Foreigners

Trusting Abbas

Is the Palestinian leader too old to change?

Mahmoud Abbas

It was early September 2003, and Mahmoud Abbas, the recently appointed but even more recently resigned prime minister of the Palestinian Authority, was addressing the Palestinian legislative council to explain his departure. I don’t work for the Americans or the Israelis, Abbas told his fellow Palestinians. “If they really wanted my government to succeed—as they kept saying—they would have helped me. They didn’t help, which proves that they didn’t want it to succeed.”

Abbas was a lonely man, but he wasn’t yet at the top. Back then, Yasser Arafat was still in power, restricting his every move, humiliating him, even threatening him from time to time or sending others to make the threats. When U.S. Secretary of State Colin Powell met with Abbas, Palestinian television played cartoons on Arafat’s instructions. When he met with President George Bush, Palestinian television showed a documentary about an Egyptian dancer. Arafat didn’t want Abbas to gain the status of a national leader; he didn’t want him to be seen as successor or heir apparent.

Time and again, Abbas had to promise his people that he wanted to keep them united, that he would never engage in a civil war. “It wasn’t my intention to confront Hamas or Islamic Jihad,” Abbas said back then. “We treated the different organizations as different branches of the Palestinian society”—not rivals or enemies. The government, Abbas said, was preaching for a “hudnah” (cease-fire) with Israel to avoid a Palestinian “civil war.”

The 2007 incarnation of Abbas is different in many ways from the 2003 version. He is now the democratically elected president, and there is no Arafat hovering over him. But, in many ways, little has changed. That’s why, a couple of months ago, he decided to sign the now-nullified Mecca Agreement with Hamas and to share power with them in a national unity government. Using force against Hamas was not what he planned for the Palestinians; it was something others constantly pushed for: Israel, the United States, some of his aides. Eventually, he was forced into it, this time by Hamas itself.

So, now he was tested by fire, and, all positive spins aside, in this first battle he was not on the winning side. “He is the president of all the Palestinians,” President Bush said of Abbas on Tuesday in his joint press conference with Israeli Prime Minister Ehud Olmert. But that’s only true in theory. In practice, Abbas lost half his constituency last week, along with a large chunk of the territory marked for his future independent state of Palestine. All he can do now is try to make the best of this devastating outcome.

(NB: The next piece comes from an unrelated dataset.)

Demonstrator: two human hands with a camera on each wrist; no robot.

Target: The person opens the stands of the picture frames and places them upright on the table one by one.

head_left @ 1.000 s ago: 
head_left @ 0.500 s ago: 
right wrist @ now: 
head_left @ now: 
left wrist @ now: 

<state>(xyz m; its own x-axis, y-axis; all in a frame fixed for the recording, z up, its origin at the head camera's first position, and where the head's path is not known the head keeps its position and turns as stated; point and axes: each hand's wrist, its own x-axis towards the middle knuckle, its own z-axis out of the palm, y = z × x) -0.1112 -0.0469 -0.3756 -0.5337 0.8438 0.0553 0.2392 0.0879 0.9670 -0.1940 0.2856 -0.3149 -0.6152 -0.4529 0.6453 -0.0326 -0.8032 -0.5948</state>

“Critics will say that this is typical of Abbas,” wrote Martin Indyk of the Saban Center and a former U.S. ambassador to Israel. The man who caved in Gaza is “a weak leader who would rather appease his challengers than confront them. But perhaps Abbas understands the emerging realities better than they do,” Indyk wrote. People talking to Abbas in recent days testify to a newfound resolve, the development of a backbone. They try as hard as they can to sell the story Indyk is pushing: Giving up on Gaza was a smart move, and Hamas has overplayed its hand. Gaza is a mess; let them deal with it.

The trouble is that Abbas’ history suggests otherwise. He didn’t make a decision; he was pushed into it. And this decision cannot endure for very long. “While Palestinian President Mahmoud Abbas has declared an end to the national unity government, I have little doubt that he will be talking to Hamas in the relatively near future,” wrote Dennis Ross, former special U.S. envoy for the peace process who knows Abbas as well as anyone in the West. “We should not be fooled by Abbas’ rhetoric. Sooner or later he will be forced to pursue new power-sharing arrangements between Hamas and Fatah and restore unity among Palestinians,” wrote Robert Malley and Aaron David Miller, two other former members of the Clinton team, who rarely agree with Ross.

“He is a man who showed great courage,” someone familiar with Abbas told me in an attempt to convince me that “this time it’s different.” It had better be. “[O]ur hope is that President Abbas and that Prime Minister [Salam] Fayyad, who is a good fellow, will be strengthened to the point where they can lead the Palestinians in a different direction,” President Bush said Tuesday. Some will take this as a sign of Bush’s recognition that it’s time to give Abbas some help. But looking at it from a different angle, it’s the same old Abbas story. The story of the reluctant leader, dragged almost against his will into the operating room, where he receives a backbone transplant.

So, two questions arise: Does Abbas have the strategy, and does he have the character? Neither question is easy to answer.

Strategy-wise (and some will say this is also a matter of character), in the past Abbas chose to accommodate Hamas and unite the Palestinians, but now he seems to have taken a different path. Ruling the West Bank and leaving Gaza to its fate for a while is an intriguing idea—one that very few people believe can actually work—and lacking other, better, ideas, it might be worth a try. But characterwise, the big question about Abbas is more personal and much more difficult to answer: Does anyone believe that people can change at the age of 72?